Pele swooped down, nimbly threading her body into the harness next to Rum Runner. Her wings, reminiscent the hummingbird’s on her flank, pulsed faster than any pegasus wings Rum Runner had ever seen. He was jerked along and found it nearly impossible to match her speed on hoof, but he didn’t have much of a choice. Several townsponies scrambled out of their path as they rattled violently across the cobblestones. Others struck new matches and raced toward them.
An eruption of gunfire, too close for comfort, sent many attackers skittering away before they could ignite the flammable wagon or swing a weapon at Rum Runner or Pele. Cheer jeered rambunctiously from her perch, taunting the furious crowd. Another bullet clipped by her ear, truncating an insulting shout. Several unicorns had finally pulled their own firearms and had their magically-hefted guns trained on the retreating trio. Cheer’s tone instantly changed.
“Faster! Faster! Let’s go!” she howled at the pirate and the pegasus. Bullets struck up sparks from the road around them until they veered onto the planks of the far-too-long dock system. The rhythmic thunder of wheels on warped wood couldn’t overpower Cheer’s yells. The blinding morning sun was made worse by the expanse of choppy water over which it hovered. Suddenly, Cheer wondered whether Pele or Rum Runner could see well enough to keep them all from plummeting into the water.

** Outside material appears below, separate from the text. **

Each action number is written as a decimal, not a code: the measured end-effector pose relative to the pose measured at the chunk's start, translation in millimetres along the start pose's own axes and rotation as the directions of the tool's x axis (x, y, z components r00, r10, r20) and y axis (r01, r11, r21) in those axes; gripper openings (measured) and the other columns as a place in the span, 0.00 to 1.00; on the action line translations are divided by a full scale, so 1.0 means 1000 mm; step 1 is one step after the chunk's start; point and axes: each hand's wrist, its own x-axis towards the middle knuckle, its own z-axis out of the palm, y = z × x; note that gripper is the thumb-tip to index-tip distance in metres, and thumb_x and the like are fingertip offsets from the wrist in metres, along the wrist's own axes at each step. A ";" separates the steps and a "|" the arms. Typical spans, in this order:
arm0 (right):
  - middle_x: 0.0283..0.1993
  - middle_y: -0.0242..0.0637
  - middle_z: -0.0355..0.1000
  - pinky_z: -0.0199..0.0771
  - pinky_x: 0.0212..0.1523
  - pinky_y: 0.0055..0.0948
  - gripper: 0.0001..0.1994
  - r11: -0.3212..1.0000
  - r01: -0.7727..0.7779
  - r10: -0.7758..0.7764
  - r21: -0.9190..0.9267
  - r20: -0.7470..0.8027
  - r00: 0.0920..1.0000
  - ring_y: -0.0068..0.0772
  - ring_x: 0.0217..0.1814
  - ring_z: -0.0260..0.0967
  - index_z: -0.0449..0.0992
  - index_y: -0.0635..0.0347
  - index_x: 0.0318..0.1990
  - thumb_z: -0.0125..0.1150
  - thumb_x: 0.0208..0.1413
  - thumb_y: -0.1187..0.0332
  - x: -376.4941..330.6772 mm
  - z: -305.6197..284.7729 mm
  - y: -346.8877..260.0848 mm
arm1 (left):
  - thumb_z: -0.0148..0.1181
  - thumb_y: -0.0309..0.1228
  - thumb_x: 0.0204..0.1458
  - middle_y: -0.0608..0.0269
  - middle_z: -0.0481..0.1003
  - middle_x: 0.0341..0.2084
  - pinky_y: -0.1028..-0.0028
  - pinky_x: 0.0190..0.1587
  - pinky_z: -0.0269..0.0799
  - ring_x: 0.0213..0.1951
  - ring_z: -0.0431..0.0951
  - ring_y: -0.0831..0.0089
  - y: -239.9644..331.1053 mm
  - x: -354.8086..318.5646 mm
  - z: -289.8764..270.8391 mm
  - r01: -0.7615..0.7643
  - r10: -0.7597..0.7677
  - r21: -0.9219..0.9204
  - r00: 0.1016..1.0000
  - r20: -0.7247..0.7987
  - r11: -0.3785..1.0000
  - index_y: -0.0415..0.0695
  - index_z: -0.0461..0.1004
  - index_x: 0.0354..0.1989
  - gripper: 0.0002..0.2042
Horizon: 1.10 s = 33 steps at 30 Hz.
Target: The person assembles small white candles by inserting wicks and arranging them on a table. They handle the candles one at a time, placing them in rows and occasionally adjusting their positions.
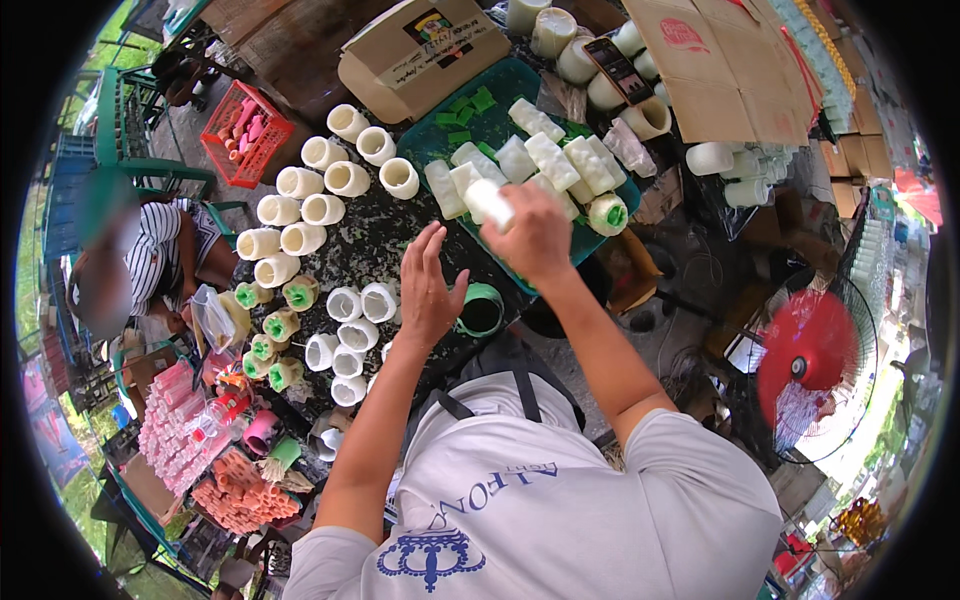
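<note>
My right hand (538,232) is closed on a white candle-like cylinder (488,203), blurred by motion, above the near side of a green tray (522,82). Knobbly white cylinders (552,162) lie in the tray beside it, among small green pieces (483,98). One cylinder at the tray's right corner shows green in its end (608,214). With fingers stretched out and nothing held, my left hand (430,288) hovers over the dark table, left of the tray. A green round container (482,309) stands just right of it. Several smooth white hollow cylinders (350,335) are left of that hand.
Cream hollow cylinders (346,178) stand in rows at the table's left, with green-filled ones (284,375) nearer. Pink sticks (175,420) lie at lower left. A cardboard box (425,60) and a phone (618,70) are behind; a red fan (806,358) stands right. Another person (150,245) sits left.
</note>
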 end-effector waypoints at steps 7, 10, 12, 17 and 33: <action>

Out of seemingly nowhere, a great, black shadow sliced into the glaring sun. A prow, and then a towering mast, all sails raised and full-bellied in the building breeze. Cheer’s breath caught in her throat. There was no way this could work. She couldn’t decide whether to shriek in terror or swashbuckling delight. Like swallows from a chimney, a flock of pegasi poured from the ship. Cheer whirled to look behind her. Enemy ponies were quickly closing in on them now that they were out of range of the mystery shooter. They stampeded across the planks, faces contorted in, Cheer acknowledged, somewhat justifiable rage. More bullets blasted into the prettily painted wagon. Cheer ducked and looked forward again just in time to see the end of the dock disappear, replaced by unfriendly waves dozens of feet below.
She closed her eyes and felt the fall begin.